A line integral gives us the ability to integrate multivariable functions and vector fields over arbitrary curves in a plane or in space. There are two types of line integrals: scalar line integrals and vector line integrals. Scalar line integrals are integrals of a scalar function over a curve in a plane or in space. Vector line integrals are integrals of a vector field over a curve in a plane or in space. Let’s look at scalar line integrals first.

A scalar line integral is defined just as a single-variable integral is defined, except that for a scalar line integral, the integrand is a function of more than one variable and the domain of integration is a curve in a plane or in space, as opposed to a curve on the $x$-axis.

For a scalar line integral, we let $C$ be a smooth curve in a plane or in space and let $f$ be a function with a domain that includes $C$. We chop the curve into small pieces. For each piece, we choose point $P$ in that piece and evaluate $f$ at $P$. (We can do this because all the points in the curve are in the domain of $f$.) We multiply ${f}{(P)}$ by the arc length of the piece ${\Delta}{s}$, add the product ${f}{(P)}{\Delta}{s}$ over all the pieces, and then let the arc length of the pieces shrink to zero by taking a limit. The result is the scalar line integral of the function over the curve.
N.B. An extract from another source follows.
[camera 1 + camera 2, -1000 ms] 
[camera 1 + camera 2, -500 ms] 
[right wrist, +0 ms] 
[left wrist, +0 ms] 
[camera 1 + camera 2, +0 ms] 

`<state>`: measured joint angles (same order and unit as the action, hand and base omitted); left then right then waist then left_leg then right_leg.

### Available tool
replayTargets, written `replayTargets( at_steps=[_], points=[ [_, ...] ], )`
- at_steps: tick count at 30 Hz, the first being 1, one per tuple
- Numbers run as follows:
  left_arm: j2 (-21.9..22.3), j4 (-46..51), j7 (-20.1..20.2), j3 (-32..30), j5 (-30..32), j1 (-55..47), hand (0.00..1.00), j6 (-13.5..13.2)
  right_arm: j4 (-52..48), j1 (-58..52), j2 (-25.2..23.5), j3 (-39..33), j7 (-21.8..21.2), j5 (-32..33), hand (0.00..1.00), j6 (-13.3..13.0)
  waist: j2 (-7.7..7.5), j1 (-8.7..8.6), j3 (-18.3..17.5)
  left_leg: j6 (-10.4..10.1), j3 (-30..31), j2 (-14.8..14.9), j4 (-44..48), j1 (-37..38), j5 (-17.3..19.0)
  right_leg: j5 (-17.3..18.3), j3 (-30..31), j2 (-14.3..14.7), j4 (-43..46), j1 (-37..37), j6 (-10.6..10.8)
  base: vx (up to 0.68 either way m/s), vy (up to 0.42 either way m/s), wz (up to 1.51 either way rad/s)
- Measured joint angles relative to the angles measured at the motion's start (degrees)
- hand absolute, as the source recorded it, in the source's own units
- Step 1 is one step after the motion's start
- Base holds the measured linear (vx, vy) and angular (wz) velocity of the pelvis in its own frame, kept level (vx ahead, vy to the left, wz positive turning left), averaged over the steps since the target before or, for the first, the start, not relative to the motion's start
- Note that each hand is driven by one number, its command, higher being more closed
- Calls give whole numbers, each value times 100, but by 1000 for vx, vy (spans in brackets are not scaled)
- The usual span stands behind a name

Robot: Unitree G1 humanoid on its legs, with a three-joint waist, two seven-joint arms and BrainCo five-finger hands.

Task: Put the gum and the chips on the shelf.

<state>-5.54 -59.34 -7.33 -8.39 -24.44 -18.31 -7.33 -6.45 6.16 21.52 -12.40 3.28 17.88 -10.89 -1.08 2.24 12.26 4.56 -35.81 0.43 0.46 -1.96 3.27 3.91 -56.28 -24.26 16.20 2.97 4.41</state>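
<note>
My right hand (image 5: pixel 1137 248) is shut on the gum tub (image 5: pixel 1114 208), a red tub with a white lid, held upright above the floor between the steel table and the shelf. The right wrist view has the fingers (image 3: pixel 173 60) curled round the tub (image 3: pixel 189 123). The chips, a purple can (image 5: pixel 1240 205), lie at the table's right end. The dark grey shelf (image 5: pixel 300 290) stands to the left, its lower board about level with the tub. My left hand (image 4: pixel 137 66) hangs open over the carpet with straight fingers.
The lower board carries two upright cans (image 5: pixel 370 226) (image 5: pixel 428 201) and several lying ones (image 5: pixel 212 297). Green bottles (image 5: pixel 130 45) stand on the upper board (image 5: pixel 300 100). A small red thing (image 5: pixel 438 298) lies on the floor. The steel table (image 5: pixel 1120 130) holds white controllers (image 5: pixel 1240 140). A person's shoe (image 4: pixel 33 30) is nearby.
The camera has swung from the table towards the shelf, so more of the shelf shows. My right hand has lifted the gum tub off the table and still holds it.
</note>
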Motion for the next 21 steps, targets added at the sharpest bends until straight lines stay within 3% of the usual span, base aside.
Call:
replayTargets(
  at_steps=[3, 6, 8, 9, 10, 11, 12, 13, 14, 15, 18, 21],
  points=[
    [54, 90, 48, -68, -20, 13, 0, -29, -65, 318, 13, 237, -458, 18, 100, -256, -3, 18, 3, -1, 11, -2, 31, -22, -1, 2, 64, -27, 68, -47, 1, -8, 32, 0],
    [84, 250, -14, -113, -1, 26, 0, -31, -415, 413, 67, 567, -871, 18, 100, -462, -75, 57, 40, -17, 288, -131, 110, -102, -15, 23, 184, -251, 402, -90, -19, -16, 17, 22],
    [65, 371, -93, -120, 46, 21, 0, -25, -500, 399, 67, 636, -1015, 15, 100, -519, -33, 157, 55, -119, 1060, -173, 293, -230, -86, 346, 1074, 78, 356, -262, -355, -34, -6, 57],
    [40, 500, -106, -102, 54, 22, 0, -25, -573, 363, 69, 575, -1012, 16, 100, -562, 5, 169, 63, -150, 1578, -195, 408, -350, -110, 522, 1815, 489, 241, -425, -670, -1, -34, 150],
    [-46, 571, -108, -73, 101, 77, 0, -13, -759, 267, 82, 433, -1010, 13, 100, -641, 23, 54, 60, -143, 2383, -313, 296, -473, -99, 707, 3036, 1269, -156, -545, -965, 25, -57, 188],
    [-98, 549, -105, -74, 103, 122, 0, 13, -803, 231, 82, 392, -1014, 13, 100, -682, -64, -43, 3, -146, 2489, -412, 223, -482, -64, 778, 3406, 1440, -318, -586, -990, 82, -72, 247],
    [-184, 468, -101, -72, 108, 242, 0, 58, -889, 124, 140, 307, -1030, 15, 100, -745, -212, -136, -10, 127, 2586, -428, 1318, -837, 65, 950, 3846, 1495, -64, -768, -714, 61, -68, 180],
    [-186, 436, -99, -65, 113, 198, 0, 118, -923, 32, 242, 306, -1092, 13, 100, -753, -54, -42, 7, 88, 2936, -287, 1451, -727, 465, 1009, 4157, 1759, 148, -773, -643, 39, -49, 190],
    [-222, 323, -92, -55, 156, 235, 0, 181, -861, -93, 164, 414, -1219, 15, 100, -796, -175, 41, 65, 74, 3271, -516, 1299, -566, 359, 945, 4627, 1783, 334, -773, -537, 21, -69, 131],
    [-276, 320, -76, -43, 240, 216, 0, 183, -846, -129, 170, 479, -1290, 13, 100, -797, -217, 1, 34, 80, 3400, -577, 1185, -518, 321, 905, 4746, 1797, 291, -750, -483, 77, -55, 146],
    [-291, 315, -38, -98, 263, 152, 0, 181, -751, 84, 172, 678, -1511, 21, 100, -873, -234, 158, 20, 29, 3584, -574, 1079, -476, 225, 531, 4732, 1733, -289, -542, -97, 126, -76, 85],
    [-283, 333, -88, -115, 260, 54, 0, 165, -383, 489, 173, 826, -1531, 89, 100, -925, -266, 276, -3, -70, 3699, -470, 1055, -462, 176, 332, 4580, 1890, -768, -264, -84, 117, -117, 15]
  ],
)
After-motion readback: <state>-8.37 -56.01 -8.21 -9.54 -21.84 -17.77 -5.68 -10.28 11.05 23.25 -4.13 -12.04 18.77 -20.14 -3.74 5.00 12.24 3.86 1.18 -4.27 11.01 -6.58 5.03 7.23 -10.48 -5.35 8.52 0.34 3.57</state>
For a formal description of a scalar line integral, let $C$ be a smooth curve in space given by the parameterization ${\textbf{r}}(t) = {\left \langle {x}{(t)}, {y}{(t)}, {z}{(t)} \right \rangle}, {a} \leq {t} \leq {b}$. Let $f(x, y, z)$ be a function with a domain that includes curve $C$. To define the line integral of the function $f$ over $C$, we begin as most definitions of an integral begin: we chop the curve into small pieces. Partition the parameter interval $[{a},{b}]$ into $n$ subintervals $[{{t}_{i-1}},{t_i}]$ of equal width for ${1} \leq {i} \leq {n}$, where ${{t}_{0}} = {a}$ and ${{t}_{n}} = {b}$ (Figure 1). Let ${t}_{i}^{*}$ be a value in the ith interval $[{{t}_{i-1}},{t_i}]$. Denote the endpoints of ${\textbf{r}}{(t_0)}, {\textbf{r}}{(t_1)},...,{\textbf{r}}{(t_n)}$ by ${P}_{0},...{P}_{n}$. Points $P_i$ divide curve $C$ into $n$ pieces ${C}_{1},{C}_{2},...,{C}_{n}$, with lengths ${\Delta}{{s}_{1}}, {\Delta}{{s}_{2}},..., {\Delta}{{s}_{n}}$, respectively. Let ${P}^{*}_{i}$ denote the endpoint of ${\textbf{r}}({t^{*}_{i}})$ for ${1} \leq {i} \leq {n}$. Now, we evaluate the function $f$ at point ${P}^{*}_{i}$ for ${1} \leq {i} \leq {n}$. Note that ${P}^{*}_{i}$ is in piece $C_1$, and therefore ${P}^{*}_{i}$ is in the domain of $f$. Multiply ${f}{({P}^{*}_{i})}$ by the length ${\Delta}{{s}_{1}}$ of $C_1$, which gives the area of the “sheet” with base $C_1$, and height ${f}{({P}^{*}_{i})}$. This is analogous to using rectangles to approximate area in a single-variable integral. Now, we form the sum ${\displaystyle\sum^{n}_{i = 1}}{f}{({P}^{*}_{i})}{\Delta}{s_{i}}$. Note the similarity of this sum versus a Riemann sum; in fact, this definition is a generalization of a Riemann sum to arbitrary curves in space. Just as with Riemann sums and integrals of form ${\displaystyle\int^{b}_{a}}{g}{(x)}{dx}$, we define an integral by letting the width of the pieces of the curve shrink to zero by taking a limit. The result is the scalar line integral of $f$ along $C$.s

Figure 1. Curve $C$ has been divided into $n$ pieces, and a point inside each piece has been chosen.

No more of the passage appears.